══ MATERIAL PROVIDED ══

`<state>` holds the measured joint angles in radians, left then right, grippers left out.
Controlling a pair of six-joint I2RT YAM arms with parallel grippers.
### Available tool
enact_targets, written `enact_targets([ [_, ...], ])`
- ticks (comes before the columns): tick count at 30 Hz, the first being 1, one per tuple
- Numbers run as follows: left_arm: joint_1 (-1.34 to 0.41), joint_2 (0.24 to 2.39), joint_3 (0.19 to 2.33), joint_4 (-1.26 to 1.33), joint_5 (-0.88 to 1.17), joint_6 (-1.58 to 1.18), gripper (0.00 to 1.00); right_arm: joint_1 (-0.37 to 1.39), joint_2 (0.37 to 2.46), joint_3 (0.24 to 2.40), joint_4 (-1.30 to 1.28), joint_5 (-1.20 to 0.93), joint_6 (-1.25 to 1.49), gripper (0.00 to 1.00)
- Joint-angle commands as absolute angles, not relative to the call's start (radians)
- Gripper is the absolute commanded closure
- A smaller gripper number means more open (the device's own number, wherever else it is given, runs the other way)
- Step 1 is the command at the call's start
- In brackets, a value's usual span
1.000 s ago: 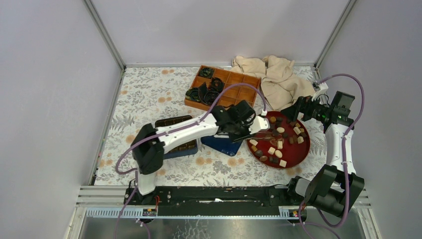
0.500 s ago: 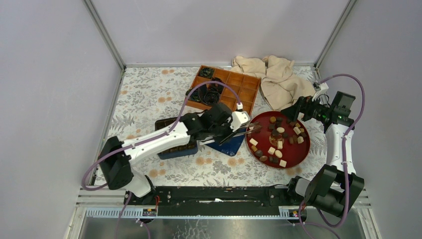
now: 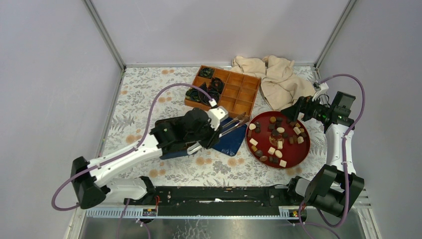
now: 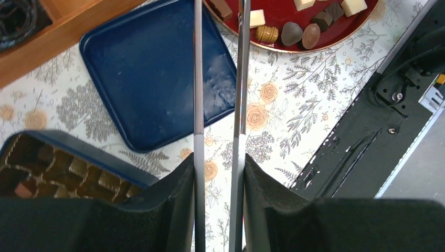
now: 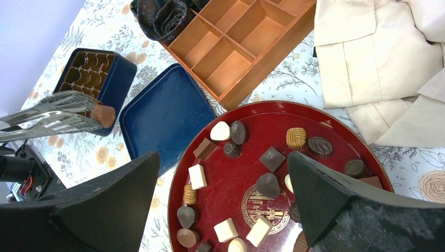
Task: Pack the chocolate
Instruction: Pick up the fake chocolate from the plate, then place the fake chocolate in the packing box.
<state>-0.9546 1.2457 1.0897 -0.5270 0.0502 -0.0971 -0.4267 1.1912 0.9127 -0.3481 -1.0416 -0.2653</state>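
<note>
Compared with a second ago: no longer stretched out over the red plate (image 5: 252, 131), but drawn back toward the arm's own base, with the left hand (image 4: 218, 178) now above the blue lid (image 4: 152, 79). Narrow at that hand, clamped on a pair of long metal tongs (image 4: 198, 79). Pinched at the far tips of those tongs: a mid-brown chocolate (image 5: 103, 114), plain in the right wrist view, cut off by the frame edge in the left wrist view. Reads as a pick done and a carry under way, with no placement yet.

Relative to the left hand:
- Held piece: straight ahead at the end of the blades, lifted clear of the bench (image 4: 273, 105).
- Loose chocolates (image 5: 267, 184): further ahead, past the tips, scattered on the plate.
- Blue tin (image 5: 118, 84) with its moulded pockets: close in on the hand's left, nearer than the tips. Probably calls for a swing left and a further pull back before any release.
- Pockets themselves: too dark to tell filled from bare.

At the right hand (image 5: 221, 157): wide, gripping nothing, hanging above the plate as before, with the loose pieces directly beneath and between its fingers.
</note>
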Motion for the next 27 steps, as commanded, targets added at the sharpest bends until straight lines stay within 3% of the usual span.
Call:
enact_targets([
  [1,-0.948,1.142,1.044,-0.489,-0.042,-0.215,1.0,-0.432,1.17,0.935,-0.316,-1.078,-0.261,0.0],
  [27,-0.921,0.936,1.033,-0.949,-0.301,-0.61,1.0,-0.432,1.175,0.927,-0.304,-1.093,-0.252,0.0],
])
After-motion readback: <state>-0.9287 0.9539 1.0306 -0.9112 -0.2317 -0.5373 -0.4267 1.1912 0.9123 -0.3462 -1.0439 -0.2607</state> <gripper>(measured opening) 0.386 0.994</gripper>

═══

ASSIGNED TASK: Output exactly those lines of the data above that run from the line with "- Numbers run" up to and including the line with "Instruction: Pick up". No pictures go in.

ANSWER:
- Numbers run as follows: left_arm: joint_1 (-1.34 to 0.41), joint_2 (0.24 to 2.39), joint_3 (0.19 to 2.33), joint_4 (-1.26 to 1.33), joint_5 (-0.88 to 1.17), joint_6 (-1.58 to 1.18), gripper (0.00 to 1.00); right_arm: joint_1 (-0.37 to 1.39), joint_2 (0.37 to 2.46), joint_3 (0.24 to 2.40), joint_4 (-1.30 to 1.28), joint_5 (-1.20 to 0.93), joint_6 (-1.25 to 1.49), gripper (0.00 to 1.00)
- Joint-angle commands as absolute angles, not relative to the call's start (radians)
- Gripper is the absolute commanded closure
- A smaller gripper number means more open (the device's own number, wherever else it is given, runs the other way)
- Step 1 is the command at the call's start
- In brackets, a value's usual span
1.000 s ago: 
0.500 s ago: 
now: 
now: 
now: 
Task: Pack the chocolate
Instruction: Pick up the fake chocolate from the plate, then place the fake chocolate in the packing box.

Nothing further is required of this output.